# Honey Locust Problems



## MJLsLawnCareNmo (Oct 6, 2005)

Back in late July/ early August, a neighbor of one of my customers for lawn care asked me about a honey locust he had in his front yard. First off, the tree is only about a year old, about 3" in diameter, and 12 feet tall. It was planted as a street tree to replace an ash tree that was originally there that the city pulled out. Basically the tree looked like it was burning up. Not many leaves on it. Most of the leaves were turning yellow and a few of the leaves had reddish brown spots on them. The trunk of the tree had in a few spots on the bark what looked like clear slime comming out. 

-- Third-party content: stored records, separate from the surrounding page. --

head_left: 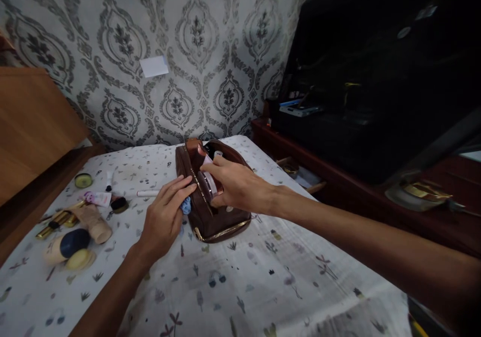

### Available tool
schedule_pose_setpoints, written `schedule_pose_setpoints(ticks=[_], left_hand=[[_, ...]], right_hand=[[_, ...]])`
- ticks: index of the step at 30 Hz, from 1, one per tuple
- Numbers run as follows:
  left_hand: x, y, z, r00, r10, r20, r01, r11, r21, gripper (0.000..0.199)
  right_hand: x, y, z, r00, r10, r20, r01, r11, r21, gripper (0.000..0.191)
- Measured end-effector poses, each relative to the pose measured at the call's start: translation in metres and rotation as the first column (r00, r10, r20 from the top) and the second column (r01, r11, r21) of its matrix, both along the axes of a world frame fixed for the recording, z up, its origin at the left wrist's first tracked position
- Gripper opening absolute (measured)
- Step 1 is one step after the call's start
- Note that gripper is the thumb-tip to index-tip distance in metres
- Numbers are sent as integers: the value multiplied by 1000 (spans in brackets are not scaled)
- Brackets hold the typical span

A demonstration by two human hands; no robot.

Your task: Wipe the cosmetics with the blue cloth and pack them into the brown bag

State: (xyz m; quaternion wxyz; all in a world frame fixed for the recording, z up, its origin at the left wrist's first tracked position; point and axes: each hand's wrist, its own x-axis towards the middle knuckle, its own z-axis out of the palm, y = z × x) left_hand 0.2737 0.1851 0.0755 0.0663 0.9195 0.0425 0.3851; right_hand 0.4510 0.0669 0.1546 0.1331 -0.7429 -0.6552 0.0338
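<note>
A brown zip bag (pixel 221 230) lies open on the patterned white cloth, with a pink tube (pixel 203 152) and other small items inside. My right hand (pixel 235 183) reaches into its opening, fingers closed on a round clear-and-pink jar (pixel 208 184). My left hand (pixel 165 217) rests against the bag's left side, its fingers stretched over the zipper edge. A blue scrunched item (pixel 186 206) shows beside the left fingertips. Near that hand lies a thin white pen-like stick (pixel 147 193).
Cosmetics lie at the left, including a beige tube (pixel 96 224), a dark-capped bottle (pixel 67 247), a green round lid (pixel 83 180) and a black jar (pixel 119 205). A wooden panel (pixel 33 126) borders the left; a dark screen (pixel 368 76) and open drawer (pixel 308 177) stand right.
</note>
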Motion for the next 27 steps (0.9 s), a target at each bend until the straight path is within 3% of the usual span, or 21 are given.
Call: schedule_pose_setpoints(ticks=[9, 17, 23, 27], left_hand=[[-1, 1, -1, 999, -30, -14, 30, 999, -20, 56], [-2, 3, 0, 999, -37, -37, 36, 999, -20, 54], [-2, 2, -1, 999, -39, -36, 39, 999, -17, 55], [-1, 5, 8, 997, -55, -59, 55, 998, -6, 51]], right_hand=[[-7, 25, 4, 992, 81, 98, -44, 941, -336, 46], [-12, 35, 5, 990, 87, 107, -36, 912, -408, 35], [-3, 36, -5, 997, 67, -23, -71, 944, -323, 52], [-2, 36, -5, 1000, 7, -4, -8, 875, -483, 48]])
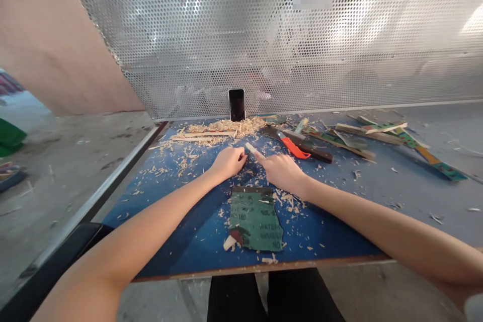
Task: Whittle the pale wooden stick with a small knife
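Note:
My left hand (229,162) is closed, its fingers curled in above the blue tabletop; what they hold, if anything, is hidden. Facing it, my right hand (286,172) has its index finger stretched along a small pale piece of wood (249,148), whose tip points away between the two hands. The other right fingers are folded under. Closer to me lies a torn sheet of green sandpaper (253,219) with printing on its back. A knife with a dark handle (319,153) and an orange-handled cutter (292,146) rest beyond my right hand.
Wood shavings (222,127) are heaped at the back, around thin wooden strips (207,134). A phone (237,104) stands upright against the perforated metal panel (188,50). Painted wood strips (426,151) lie at the right. The blue tabletop (162,231) is littered with chips.

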The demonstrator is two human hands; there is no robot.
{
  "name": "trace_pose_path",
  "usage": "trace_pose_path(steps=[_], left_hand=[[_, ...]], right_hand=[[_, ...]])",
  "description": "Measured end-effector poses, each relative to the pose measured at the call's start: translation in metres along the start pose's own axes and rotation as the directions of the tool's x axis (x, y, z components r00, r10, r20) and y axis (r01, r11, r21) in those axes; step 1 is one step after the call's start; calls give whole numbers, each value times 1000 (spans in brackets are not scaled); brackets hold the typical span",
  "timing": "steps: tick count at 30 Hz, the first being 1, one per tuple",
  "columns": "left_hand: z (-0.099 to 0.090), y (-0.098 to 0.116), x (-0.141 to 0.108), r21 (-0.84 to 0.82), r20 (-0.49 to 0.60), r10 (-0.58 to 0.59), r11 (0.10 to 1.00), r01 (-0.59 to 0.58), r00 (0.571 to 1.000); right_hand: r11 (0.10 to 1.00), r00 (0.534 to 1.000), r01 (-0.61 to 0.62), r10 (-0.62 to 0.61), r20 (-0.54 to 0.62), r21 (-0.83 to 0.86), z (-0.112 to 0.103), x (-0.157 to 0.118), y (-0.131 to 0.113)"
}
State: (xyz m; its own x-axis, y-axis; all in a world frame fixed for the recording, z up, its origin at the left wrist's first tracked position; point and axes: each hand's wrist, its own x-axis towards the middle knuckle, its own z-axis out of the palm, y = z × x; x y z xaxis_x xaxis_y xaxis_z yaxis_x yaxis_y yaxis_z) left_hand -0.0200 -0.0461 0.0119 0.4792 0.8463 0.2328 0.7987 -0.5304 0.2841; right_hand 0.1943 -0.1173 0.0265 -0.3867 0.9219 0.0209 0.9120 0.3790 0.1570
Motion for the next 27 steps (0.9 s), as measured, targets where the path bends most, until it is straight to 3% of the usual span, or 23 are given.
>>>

Does any one have any idea what this could be, or what the problem could be? Any recent problems with honey locusts? I live in the South East part of Michigan if that helps.


----------



## treeman45246 (Oct 6, 2005)

Honey locusts are one of my favorite trees, and will withstand a large amount of abuse in a normal streetscape situation. I've seen them take repeated defoliation, lack of watering, heavy salt loads and the poorest of soils and grow right through these problems... However, it sounds like this one could be having some problems with borers, which is fairly serious. 
Pictures would help us to see if the tree is even healthy enough to be turned around, and I would check the trunk flare first to see if this tree was planted correctly. If it is, borers can be treated with systemic Merit, using a soil soak. Lindane isn't available anymore, ( EPA regulations, danger level pesticide) but was labelled for this use and very effective. Certified pesticide applicators should mix and apply these chemicals if they are necessary. 
Probably your first step is to contact the city forester, if there is one. The tree could be under guarantee from the planting contractor and a replacement could be requested.


----------



## MJLsLawnCareNmo (Oct 6, 2005)

treeman45246 said:


> Honey locusts are one of my favorite trees, and will withstand a large amount of abuse in a normal streetscape situation. I've seen them take repeated defoliation, lack of watering, heavy salt loads and the poorest of soils and grow right through these problems... However, it sounds like this one could be having some problems with borers, which is fairly serious.
> Pictures would help us to see if the tree is even healthy enough to be turned around, and I would check the trunk flare first to see if this tree was planted correctly. If it is, borers can be treated with systemic Merit, using a soil soak. Lindane isn't available anymore, ( EPA regulations, danger level pesticide) but was labelled for this use and very effective. Certified pesticide applicators should mix and apply these chemicals if they are necessary.
> Probably your first step is to contact the city forester, if there is one. The tree could be under guarantee from the planting contractor and a replacement could be requested.



Thanks treeman45246. I will see if I can get a few pictures of the tree and the problem areas on it.
I'm kind of new to the tree planting thing, but what do you mean by trunk flare?
In any event your post was helpful. Thanks


----------



## treeman45246 (Oct 6, 2005)

http://www.treesaregood.com/treecare/tree_planting.aspx

Hopefully that links up and tells you what you need to know about trunk flare. Put in the simplest terms, many if not most trees come out of the nursery buried too deep in the soil. When planting, we should be pulling this soil off the trunk to the proper depth in order for the tree to carry out its functions properly. Roots should flare out right at ground level. Hike out in the woods and observe trees as they occur naturally - you'll see the trunk flares. Man-planted trees often look like telephone poles coming out of the ground.


----------



## MJLsLawnCareNmo (Oct 6, 2005)

Treeman45246, good stuff. That website is pretty neat. I had a feeling that it had to do with the base of the tree, but there is always more to learn so I figured I'd ask.

Thanks.


----------